[Collection entries]
=== Section Start ===
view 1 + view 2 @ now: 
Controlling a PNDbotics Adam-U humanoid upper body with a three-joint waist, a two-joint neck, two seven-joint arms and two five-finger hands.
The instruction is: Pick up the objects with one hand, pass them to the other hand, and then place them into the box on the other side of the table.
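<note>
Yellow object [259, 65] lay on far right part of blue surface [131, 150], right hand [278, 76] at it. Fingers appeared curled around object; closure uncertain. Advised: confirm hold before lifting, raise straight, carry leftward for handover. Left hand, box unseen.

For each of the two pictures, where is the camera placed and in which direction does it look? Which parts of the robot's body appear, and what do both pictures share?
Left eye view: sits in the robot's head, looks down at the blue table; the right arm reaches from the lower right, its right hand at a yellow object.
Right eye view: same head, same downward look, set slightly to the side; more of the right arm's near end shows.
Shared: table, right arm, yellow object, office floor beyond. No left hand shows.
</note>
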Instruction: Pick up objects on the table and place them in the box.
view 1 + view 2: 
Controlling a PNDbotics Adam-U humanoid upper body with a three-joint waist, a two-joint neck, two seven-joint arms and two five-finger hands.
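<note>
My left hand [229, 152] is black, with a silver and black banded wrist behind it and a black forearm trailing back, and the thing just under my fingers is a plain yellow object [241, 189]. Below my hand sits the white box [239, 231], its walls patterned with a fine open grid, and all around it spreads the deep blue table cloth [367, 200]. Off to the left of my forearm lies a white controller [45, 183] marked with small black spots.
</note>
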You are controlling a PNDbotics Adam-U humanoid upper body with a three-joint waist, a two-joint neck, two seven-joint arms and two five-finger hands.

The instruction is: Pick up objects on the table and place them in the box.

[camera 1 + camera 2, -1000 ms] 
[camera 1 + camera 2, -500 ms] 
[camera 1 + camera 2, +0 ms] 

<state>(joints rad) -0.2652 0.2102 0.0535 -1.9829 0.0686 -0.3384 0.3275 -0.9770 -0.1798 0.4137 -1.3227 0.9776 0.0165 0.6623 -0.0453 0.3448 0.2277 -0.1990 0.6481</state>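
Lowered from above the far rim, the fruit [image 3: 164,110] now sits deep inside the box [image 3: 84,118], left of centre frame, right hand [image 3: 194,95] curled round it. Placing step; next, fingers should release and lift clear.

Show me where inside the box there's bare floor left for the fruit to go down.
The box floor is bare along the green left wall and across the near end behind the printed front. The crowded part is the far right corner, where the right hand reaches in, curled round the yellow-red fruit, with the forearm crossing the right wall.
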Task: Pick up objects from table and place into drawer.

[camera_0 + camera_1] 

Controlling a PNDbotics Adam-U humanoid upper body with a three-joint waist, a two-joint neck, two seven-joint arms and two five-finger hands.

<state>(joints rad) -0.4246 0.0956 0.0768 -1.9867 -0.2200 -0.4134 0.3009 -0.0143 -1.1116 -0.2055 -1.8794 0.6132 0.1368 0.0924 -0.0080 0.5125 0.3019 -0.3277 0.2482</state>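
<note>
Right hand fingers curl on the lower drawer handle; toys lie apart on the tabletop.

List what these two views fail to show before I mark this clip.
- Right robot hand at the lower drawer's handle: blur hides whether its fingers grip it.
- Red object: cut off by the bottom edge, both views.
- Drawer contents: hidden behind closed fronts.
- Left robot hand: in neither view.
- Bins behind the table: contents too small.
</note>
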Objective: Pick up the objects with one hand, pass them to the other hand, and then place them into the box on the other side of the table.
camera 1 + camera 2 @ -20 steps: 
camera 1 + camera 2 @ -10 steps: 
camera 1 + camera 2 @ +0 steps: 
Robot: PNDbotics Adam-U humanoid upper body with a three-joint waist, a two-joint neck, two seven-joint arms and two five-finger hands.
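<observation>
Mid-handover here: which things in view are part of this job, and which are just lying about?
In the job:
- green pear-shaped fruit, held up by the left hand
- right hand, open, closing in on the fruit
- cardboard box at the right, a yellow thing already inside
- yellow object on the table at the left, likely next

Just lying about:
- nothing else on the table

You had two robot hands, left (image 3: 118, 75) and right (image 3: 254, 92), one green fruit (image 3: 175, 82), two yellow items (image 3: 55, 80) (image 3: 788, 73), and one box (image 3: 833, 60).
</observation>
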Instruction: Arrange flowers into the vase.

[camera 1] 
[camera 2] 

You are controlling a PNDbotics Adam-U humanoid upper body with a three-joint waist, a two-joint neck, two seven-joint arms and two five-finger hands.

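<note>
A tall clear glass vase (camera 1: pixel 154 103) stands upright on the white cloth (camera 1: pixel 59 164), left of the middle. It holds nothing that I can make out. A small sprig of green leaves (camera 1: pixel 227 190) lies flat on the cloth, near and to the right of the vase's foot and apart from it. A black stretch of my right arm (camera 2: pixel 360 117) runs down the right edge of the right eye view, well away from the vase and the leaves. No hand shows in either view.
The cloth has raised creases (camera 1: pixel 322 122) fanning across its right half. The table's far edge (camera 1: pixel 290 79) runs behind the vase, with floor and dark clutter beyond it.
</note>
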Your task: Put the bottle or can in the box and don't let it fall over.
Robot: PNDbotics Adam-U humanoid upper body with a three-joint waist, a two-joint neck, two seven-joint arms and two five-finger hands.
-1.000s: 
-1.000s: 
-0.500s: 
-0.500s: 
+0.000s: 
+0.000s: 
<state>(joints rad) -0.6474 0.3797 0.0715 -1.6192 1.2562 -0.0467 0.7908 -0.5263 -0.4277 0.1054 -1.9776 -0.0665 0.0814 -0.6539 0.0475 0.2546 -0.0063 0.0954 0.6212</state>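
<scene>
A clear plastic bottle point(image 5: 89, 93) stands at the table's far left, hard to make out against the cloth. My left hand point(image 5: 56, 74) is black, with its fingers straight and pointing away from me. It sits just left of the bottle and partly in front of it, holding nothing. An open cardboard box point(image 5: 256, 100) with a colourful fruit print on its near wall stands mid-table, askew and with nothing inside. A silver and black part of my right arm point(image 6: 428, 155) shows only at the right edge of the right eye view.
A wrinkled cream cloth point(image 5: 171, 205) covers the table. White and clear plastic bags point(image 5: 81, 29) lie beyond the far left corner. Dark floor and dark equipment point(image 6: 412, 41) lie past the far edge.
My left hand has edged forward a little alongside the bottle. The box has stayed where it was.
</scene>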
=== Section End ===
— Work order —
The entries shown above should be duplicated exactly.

— Output for this task —
view 1 + view 2 @ now: 
Controlling a PNDbotics Adam-U humanoid upper body with a three-joint waist, a two-joint neck, two seven-joint arms and two five-finger hands.
The instruction is: Pick up the objects with one hand, pass them to the other hand, and then place them into the box on the other side of the table.
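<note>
Yellow object [259, 65] lay on far right part of blue surface [131, 150], right hand [278, 76] at it. Fingers appeared curled around object; closure uncertain. Advised: confirm hold before lifting, raise straight, carry leftward for handover. Left hand, box unseen.

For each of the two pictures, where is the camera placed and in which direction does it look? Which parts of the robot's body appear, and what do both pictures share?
Left eye view: sits in the robot's head, looks down at the blue table; the right arm reaches from the lower right, its right hand at a yellow object.
Right eye view: same head, same downward look, set slightly to the side; more of the right arm's near end shows.
Shared: table, right arm, yellow object, office floor beyond. No left hand shows.
</note>
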Instruction: Pick up objects on the table and place them in the box.
view 1 + view 2: 
Controlling a PNDbotics Adam-U humanoid upper body with a three-joint waist, a two-joint neck, two seven-joint arms and two five-finger hands.
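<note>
My left hand [229, 152] is black, with a silver and black banded wrist behind it and a black forearm trailing back, and the thing just under my fingers is a plain yellow object [241, 189]. Below my hand sits the white box [239, 231], its walls patterned with a fine open grid, and all around it spreads the deep blue table cloth [367, 200]. Off to the left of my forearm lies a white controller [45, 183] marked with small black spots.
</note>
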You are controlling a PNDbotics Adam-U humanoid upper body with a three-joint waist, a two-joint neck, two seven-joint arms and two five-finger hands.

The instruction is: Pick up objects on the table and place them in the box.

[camera 1 + camera 2, -1000 ms] 
[camera 1 + camera 2, -500 ms] 
[camera 1 + camera 2, +0 ms] 

<state>(joints rad) -0.2652 0.2102 0.0535 -1.9829 0.0686 -0.3384 0.3275 -0.9770 -0.1798 0.4137 -1.3227 0.9776 0.0165 0.6623 -0.0453 0.3448 0.2277 -0.1990 0.6481</state>
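Lowered from above the far rim, the fruit [image 3: 164,110] now sits deep inside the box [image 3: 84,118], left of centre frame, right hand [image 3: 194,95] curled round it. Placing step; next, fingers should release and lift clear.

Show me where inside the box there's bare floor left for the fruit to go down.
The box floor is bare along the green left wall and across the near end behind the printed front. The crowded part is the far right corner, where the right hand reaches in, curled round the yellow-red fruit, with the forearm crossing the right wall.
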Task: Pick up objects from table and place into drawer.

[camera_0 + camera_1] 

Controlling a PNDbotics Adam-U humanoid upper body with a three-joint waist, a two-joint neck, two seven-joint arms and two five-finger hands.

<state>(joints rad) -0.4246 0.0956 0.0768 -1.9867 -0.2200 -0.4134 0.3009 -0.0143 -1.1116 -0.2055 -1.8794 0.6132 0.1368 0.0924 -0.0080 0.5125 0.3019 -0.3277 0.2482</state>
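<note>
Right hand fingers curl on the lower drawer handle; toys lie apart on the tabletop.

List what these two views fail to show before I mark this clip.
- Right robot hand at the lower drawer's handle: blur hides whether its fingers grip it.
- Red object: cut off by the bottom edge, both views.
- Drawer contents: hidden behind closed fronts.
- Left robot hand: in neither view.
- Bins behind the table: contents too small.
</note>
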Objective: Pick up the objects with one hand, pass them to the other hand, and then place them into the box on the other side of the table.
camera 1 + camera 2 @ -20 steps: 
camera 1 + camera 2 @ -10 steps: 
camera 1 + camera 2 @ +0 steps: 
Robot: PNDbotics Adam-U humanoid upper body with a three-joint waist, a two-joint neck, two seven-joint arms and two five-finger hands.
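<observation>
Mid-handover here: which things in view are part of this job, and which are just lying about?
In the job:
- green pear-shaped fruit, held up by the left hand
- right hand, open, closing in on the fruit
- cardboard box at the right, a yellow thing already inside
- yellow object on the table at the left, likely next

Just lying about:
- nothing else on the table

You had two robot hands, left (image 3: 118, 75) and right (image 3: 254, 92), one green fruit (image 3: 175, 82), two yellow items (image 3: 55, 80) (image 3: 788, 73), and one box (image 3: 833, 60).
</observation>
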Instruction: Arrange flowers into the vase.

[camera 1] 
[camera 2] 

You are controlling a PNDbotics Adam-U humanoid upper body with a three-joint waist, a two-joint neck, two seven-joint arms and two five-finger hands.

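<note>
A tall clear glass vase (camera 1: pixel 154 103) stands upright on the white cloth (camera 1: pixel 59 164), left of the middle. It holds nothing that I can make out. A small sprig of green leaves (camera 1: pixel 227 190) lies flat on the cloth, near and to the right of the vase's foot and apart from it. A black stretch of my right arm (camera 2: pixel 360 117) runs down the right edge of the right eye view, well away from the vase and the leaves. No hand shows in either view.
The cloth has raised creases (camera 1: pixel 322 122) fanning across its right half. The table's far edge (camera 1: pixel 290 79) runs behind the vase, with floor and dark clutter beyond it.
</note>
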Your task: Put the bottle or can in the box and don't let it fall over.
Robot: PNDbotics Adam-U humanoid upper body with a three-joint waist, a two-joint neck, two seven-joint arms and two five-finger hands.
-1.000s: 
-1.000s: 
-0.500s: 
-0.500s: 
+0.000s: 
+0.000s: 
<state>(joints rad) -0.6474 0.3797 0.0715 -1.6192 1.2562 -0.0467 0.7908 -0.5263 -0.4277 0.1054 -1.9776 -0.0665 0.0814 -0.6539 0.0475 0.2546 -0.0063 0.0954 0.6212</state>
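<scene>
A clear plastic bottle point(image 5: 89, 93) stands at the table's far left, hard to make out against the cloth. My left hand point(image 5: 56, 74) is black, with its fingers straight and pointing away from me. It sits just left of the bottle and partly in front of it, holding nothing. An open cardboard box point(image 5: 256, 100) with a colourful fruit print on its near wall stands mid-table, askew and with nothing inside. A silver and black part of my right arm point(image 6: 428, 155) shows only at the right edge of the right eye view.
A wrinkled cream cloth point(image 5: 171, 205) covers the table. White and clear plastic bags point(image 5: 81, 29) lie beyond the far left corner. Dark floor and dark equipment point(image 6: 412, 41) lie past the far edge.
My left hand has edged forward a little alongside the bottle. The box has stayed where it was.
</scene>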

Work on the answer has been completed.